沈忠孝老大人的身體原本就不好,千萬彆氣出啥毛病來呀!
還沒等李乘風、王瑞光相勸呢,沈麟眼神已經完全冰冷!
「旁支怎麼啦?」
「我爹孃病死的時候,主家可曾派人來看一眼,襄助一二?」
「老子快餓死的時候,典田賣地那會兒,主家可曾施捨過一粒麥子?一顆米?」
「這會兒,在老子面前,裝什麼大尾巴狼?」
「告訴你們,沒有主家,我沈麟照樣活的很好!」
「主家在老子眼裡,屁都不是!」
沈麟的雙眼通紅,他真的為前身感到不值。
有難的時候,主家不聞不問,看到發財的機會了,馬上就像狗一般地撲過來,
那摺扇公子也暴跳如雷。
「你……你,沈麟,家族的事兒,豈能在此地瞎說?」
「今夜群英薈萃,如此高雅的場合,你……你簡直,斯文掃地……!」
「不當人子,不可理喻!」
此時樓上樓下,不少酒店的人都朝著這邊看了過來,神色之中,滿是驚奇。
沈麟的心中,則全是感慨。
暖風燻得遊人醉,西湖歌舞幾時休?
對面就是遼國,隔條黃龍江而已。
真以為遼國人蠢?
不敢過來麼?
狗屁的安定縣。
我要是遼國主將,早把這裡變成泥潭地獄了!
你們一幫蠢貨,是看不到危險呢?
還是自我麻醉,故意裝作看不見?
「群英薈萃?」
沈麟冷喝道。
「詩詞文章,做的再好,於國何用?」
「遼人來了,吟兩句詩就能打退麼?」
「南方連年水災,幾句詩,一首詞,就能堵得住滔滔江水?」
「你們懂堵不如疏麼?知道等高線麼?會測量水位麼?」
「你們會修渠?還是會建水壩?」
「學過勾股定律?九章算術?方程式?微積分麼?」
「……」
「爾等,啥也不是!」
罵了個酣暢淋漓!
沈麟覺得穿越這些日子的憋悶,竟然一掃而光了。
他轉身就走。
「夏蟲不可語冰!」
「爾等聚集在這裡,就是他孃的——商女不知亡國恨,隔江猶唱後庭啊!」
不會作詩,不通詩詞文章,老子當一回文抄公又怎樣?
無恥就無恥了!
沈麟把所有人震撼得目瞪口呆。
他高昂著頭,青衫臨風。
「周天千里仲夏,水隨天去夏無際!」
「……皓月樓頭,斷鴻聲裡,北國遊子。

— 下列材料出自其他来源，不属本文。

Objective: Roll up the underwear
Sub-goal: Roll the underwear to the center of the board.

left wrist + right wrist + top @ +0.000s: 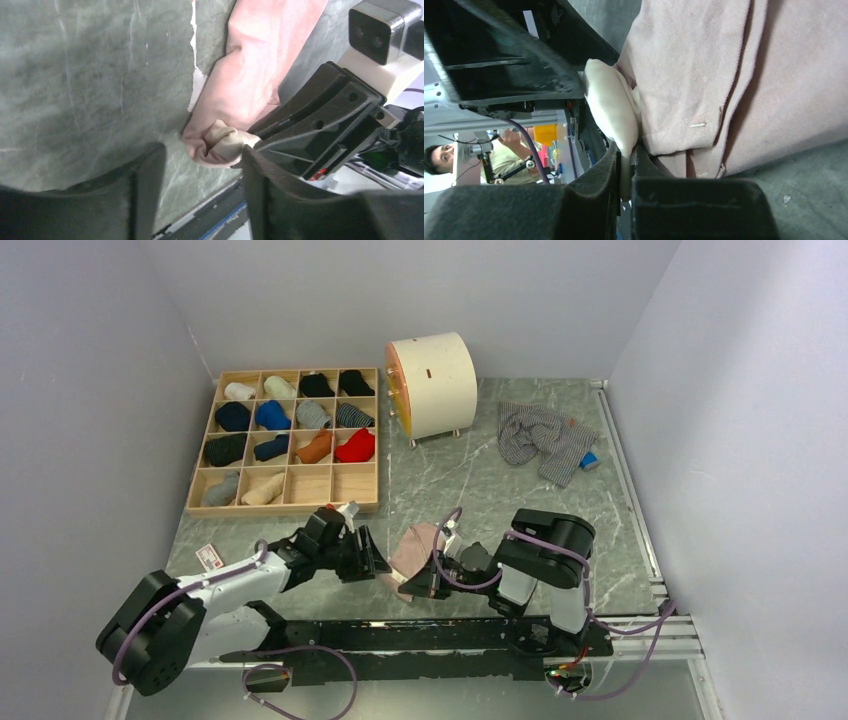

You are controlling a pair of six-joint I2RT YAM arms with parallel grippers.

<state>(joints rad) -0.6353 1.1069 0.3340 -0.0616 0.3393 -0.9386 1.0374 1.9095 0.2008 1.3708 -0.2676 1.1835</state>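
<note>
The pale pink underwear (413,545) lies bunched near the table's front edge, between both arms. My right gripper (424,582) is shut on its cream inner edge (613,107), which is pinched between the fingertips at the gripper (626,167). In the left wrist view my left gripper (202,172) is open, and the garment's rolled end (220,144) sits just beyond its fingertips, touching the right finger (265,185). From above, the left gripper (377,562) is beside the garment's left side. The grey striped underwear (540,438) lies crumpled at the back right, away from both grippers.
A wooden compartment tray (368,492) holding rolled garments stands at the back left. A white drum-shaped object (432,385) sits behind the middle. A small blue block (590,461) lies by the striped garment. A small card (209,557) lies at the left, and a metal rail (625,480) runs along the right.
</note>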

把純鈞看了,闌干拍遍,無人會,登臨意!」
「休說鱸魚堪膾,盡西風,季鷹歸未……」
「求田問舍,怕應羞見,劉郎才氣……」
「倩何人喚取,紅巾翠袖,摁英雄淚!」
這首詞乃是一代詞壇大家辛棄疾之作,沈麟稍微改了改,卻也保留了幾分豪邁之氣。
吟完之後,沈麟環視一圈,竟然沒有一個人敢跟他對視!
冷笑一聲。
沈麟朝著李乘風、王瑞光遙遙一揖,轉身噔噔噔地下樓去了!
整個錦繡樓,除了蠟燭在畢畢剝剝地燃燒。
一片鴉雀無聲。
在場的,誰不是苦讀十年,幾十年?
不會作詩詞,基本的鑑賞能力,總是有的。
不知道過了多久,三樓東邊包房,某位來自澶州的大儒擊節讚嘆。